Disegno quasi sempre ascoltando musica, un altra abitudine è quella di cancellare e rifare molto spesso, uno dei motivi per cui sono così lento. Per disegnare bene inoltre ho bisogno di molto spazio per il gomito, quindi disegnare sui mezzi mi viene praticamente impossibile

Ora ti faccio una domanda abbastanza cliché: c'è qualche persona (non dev'essere necessariamente un fumettista) in particolare che ha influenzato o che influenza tutt'ora il tuo modo di gestire la sceneggiatura piuttosto che lo stile di disegno?
Fai prima a chiedermi cosa non mi influenza. Ci sono tantissime cose che costantemente mi influenzano e di conseguenza influenzano il mio modo di raccontare il mondo. Sono talmente tante che non saprei elencarle, dalle persone con cui parlo, a quello che leggo, alla musica che ascolto,perfino i passanti che vedo per strada. Si può dire che il mondo intero sia la mia influenza maggiore. Se vogliamo parlare di autori posso fare qualche nome però. Hideaki Anno (Evangelion) e Mamoru Oshii (Ghost In The Shell) sono sempre stati miei punti di riferimento, così come a livello di fumetto lo sono Tite Kubo, Norihiro Yagi (Claymore), Takehiko Inoue (Vagabond), Kentaro Miura (Berserk), Makoto Yukimura (Vinland Saga) e Naoki Urasawa (Monster). Se parliamo di occidentali invece adoro registi come Zack Snyder (300, Sin City), Tarantino, Del Toro (Hellboy), Nolan (Inception) o Cuarón (Gravity). Per i fumetti occidentali Frank Miller (Sin City, 300), Vaughan e Fiona Staples (Saga), Stjepan Seijic (Death Vigil) ed il mitico Scott Mc Cloud.
Tra i giapponesi ho dimenticato Masamune Shirouw e Yoshiyuki Sadamoto (Evangelion). Volendo ci sarebbero anche videogiochi e musica ma davvero non finirei più...

In che modo la musica influenza concretamente con quello che fai? Anche io ascolto molto la musica, ma nel mio caso è semplicemente un modo per aiutarmi a rilassarmi e concentrarmi!
Spesso mi è capitato di creare spunti narrativi partendo dal testo di alcune canzoni ed in genere crea delle atmosfere tali che mi viene da pensare; "Cavolo voglio fare una storia con questa atmosfera!".

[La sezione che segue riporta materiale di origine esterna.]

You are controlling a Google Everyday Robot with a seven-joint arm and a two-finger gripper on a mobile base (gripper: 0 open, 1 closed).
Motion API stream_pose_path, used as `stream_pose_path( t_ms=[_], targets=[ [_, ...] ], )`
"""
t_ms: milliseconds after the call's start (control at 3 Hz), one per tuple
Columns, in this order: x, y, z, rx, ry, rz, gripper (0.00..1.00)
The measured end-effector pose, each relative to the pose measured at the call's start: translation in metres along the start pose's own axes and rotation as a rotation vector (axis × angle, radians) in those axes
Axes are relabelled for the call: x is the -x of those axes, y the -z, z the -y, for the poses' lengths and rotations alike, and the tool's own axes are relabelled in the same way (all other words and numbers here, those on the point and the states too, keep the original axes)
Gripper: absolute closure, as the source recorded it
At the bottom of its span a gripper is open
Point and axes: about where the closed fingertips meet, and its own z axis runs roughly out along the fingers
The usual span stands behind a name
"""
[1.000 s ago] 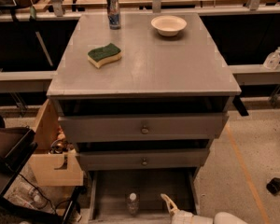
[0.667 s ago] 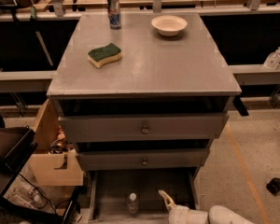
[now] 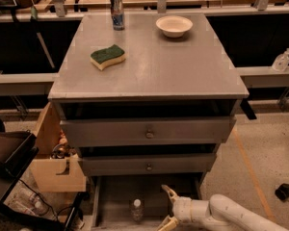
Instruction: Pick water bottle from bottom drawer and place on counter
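Stage: reach, nothing grasped yet | water bottle (image 3: 137, 210) upright in the open bottom drawer (image 3: 114, 196) | gripper (image 3: 164, 208) low in the drawer, just beside the bottle — fingers spread apart, not touching | to do: grasp, lift, set on counter (image 3: 154, 66)

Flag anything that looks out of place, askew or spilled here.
Only the water bottle: it stands upright, alone in the open bottom drawer, with the open gripper beside it, not touching. On the counter nothing is tipped or spilled.
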Motion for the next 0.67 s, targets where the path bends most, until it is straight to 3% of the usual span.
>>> stream_pose_path(
  t_ms=[667],
  targets=[
    [-0.023,-0.029,0.029,0.039,0.045,0.059,0.0]
  ],
)
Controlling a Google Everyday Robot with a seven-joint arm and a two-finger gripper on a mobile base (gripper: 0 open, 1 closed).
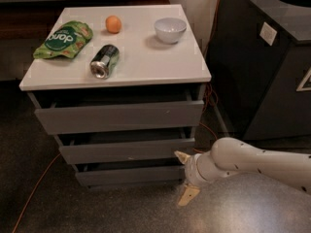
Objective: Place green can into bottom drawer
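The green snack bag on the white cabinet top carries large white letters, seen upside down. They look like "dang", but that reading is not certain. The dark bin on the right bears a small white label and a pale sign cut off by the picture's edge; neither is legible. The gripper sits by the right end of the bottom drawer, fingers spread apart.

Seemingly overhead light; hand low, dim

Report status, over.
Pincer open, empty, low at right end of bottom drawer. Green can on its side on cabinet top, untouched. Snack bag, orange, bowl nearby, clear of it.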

In genere trovi più difficoltà nel momento in cui devi pensare alla sceneggiatura di una storia o al disegno della stessa? E perché?
A dire il vero non saprei proprio, forse la storia, ma solo in alcuni casi dove non so come risolvere un particolare problema e ho bisogno di trovare una soluzione credibile. Per quanto riguarda il disegno con i layout vado abbastanza sciolto, è quando si tratta proprio di disegnare che inizio a rallentare molto. Non tanto per difficoltà quanto per insicurezza. Ma quello immagino sia semplicemente il mio modo di disegnare.

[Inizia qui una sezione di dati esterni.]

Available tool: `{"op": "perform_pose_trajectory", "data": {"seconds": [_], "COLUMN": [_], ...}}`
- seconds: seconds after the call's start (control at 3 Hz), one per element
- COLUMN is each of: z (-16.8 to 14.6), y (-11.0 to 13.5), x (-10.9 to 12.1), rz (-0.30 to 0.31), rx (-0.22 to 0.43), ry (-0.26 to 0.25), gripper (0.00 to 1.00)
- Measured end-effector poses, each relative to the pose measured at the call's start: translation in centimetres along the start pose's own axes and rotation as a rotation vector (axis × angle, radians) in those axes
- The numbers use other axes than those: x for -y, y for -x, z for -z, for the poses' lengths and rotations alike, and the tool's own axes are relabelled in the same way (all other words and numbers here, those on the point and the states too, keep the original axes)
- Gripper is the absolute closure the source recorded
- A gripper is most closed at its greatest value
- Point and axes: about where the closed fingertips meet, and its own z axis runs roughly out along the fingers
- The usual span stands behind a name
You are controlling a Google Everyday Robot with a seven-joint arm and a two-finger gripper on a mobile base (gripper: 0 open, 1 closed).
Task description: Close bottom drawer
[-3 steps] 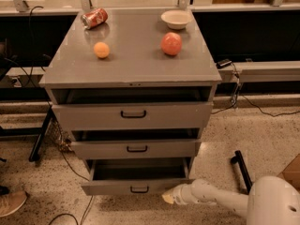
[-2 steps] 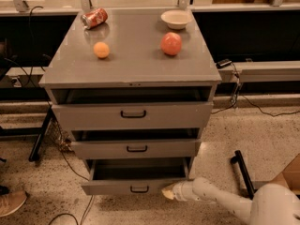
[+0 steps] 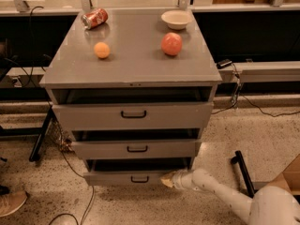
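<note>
The bottom drawer [image 3: 117, 177], shallow grey front with a small black handle [image 3: 139, 179], stands partly pulled out just left of the gripper [image 3: 167, 180], its inside in shadow, a white bowl [image 3: 176, 18] far above, and the gripper touches the front's right end, spread or pressed together I cannot tell.

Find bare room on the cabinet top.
Cabinet top: bare front strip before the orange and apple, and the lane between them. Back corners hold the can and bowl. The gripper is at the bottom drawer's right end.
</note>
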Motion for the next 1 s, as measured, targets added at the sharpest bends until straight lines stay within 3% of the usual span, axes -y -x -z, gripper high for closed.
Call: {"op": "perform_pose_trajectory", "data": {"seconds": [0.67,1.0], "z": [-0.8,-0.7], "y": [4.3,4.3], "x": [3.0,3.0], "rz": [0.061,0.061], "rx": [0.074,0.074], "ry": [-0.023,-0.023], "gripper": [1.00,1.00]}}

Parlando dei tuoi progetti futuro: è ancora troppo presto per parlare di una serie che sia più lunga delle otto pagine oppure hai già qualcosa in mente? Hai magari intenzione di prenderti uno stand un giorno (più o meno lontano) nella self area di qualche fiera?
Per ora niente di simile. Diciamo che una volta laureato ho intenzione di prendermi un anno o due durante i quali mi impegnerò con tutte le mie forze nel fare fumetti. Immagino che mi presenterò ad editori vari e farò il possibile per avere una pubblicazione vera e propria. Non sono molto propenso alle autoproduzoni, hanno senso solo se si ha un certo livello qualitativo secondo me, un livello che io non ho ancora. Con questo non voglio certo offendere tutte le persone che si fanno il culo con le autoproduzioni, semplicemente a me piace disegnare storie, non stare dietro un banco a cercare di convincere i passanti a comprare qualcosa, per quelle cose ci sono gli editori. Mai dire mai ovviamente, però attualmente non ho in mente progetti simili

Ok, perfetto, visto che non mi vengono in mente altre domande, direi che l'intervista è terminata: vuoi dire qualcosa prima "lasciarci" definitivamente?
Niente di particolare, spero che chiunque legga le mie storie possa apprezzarle, e se non gli piacciono gli chiedo di aspettare, la prossima sarà migliore.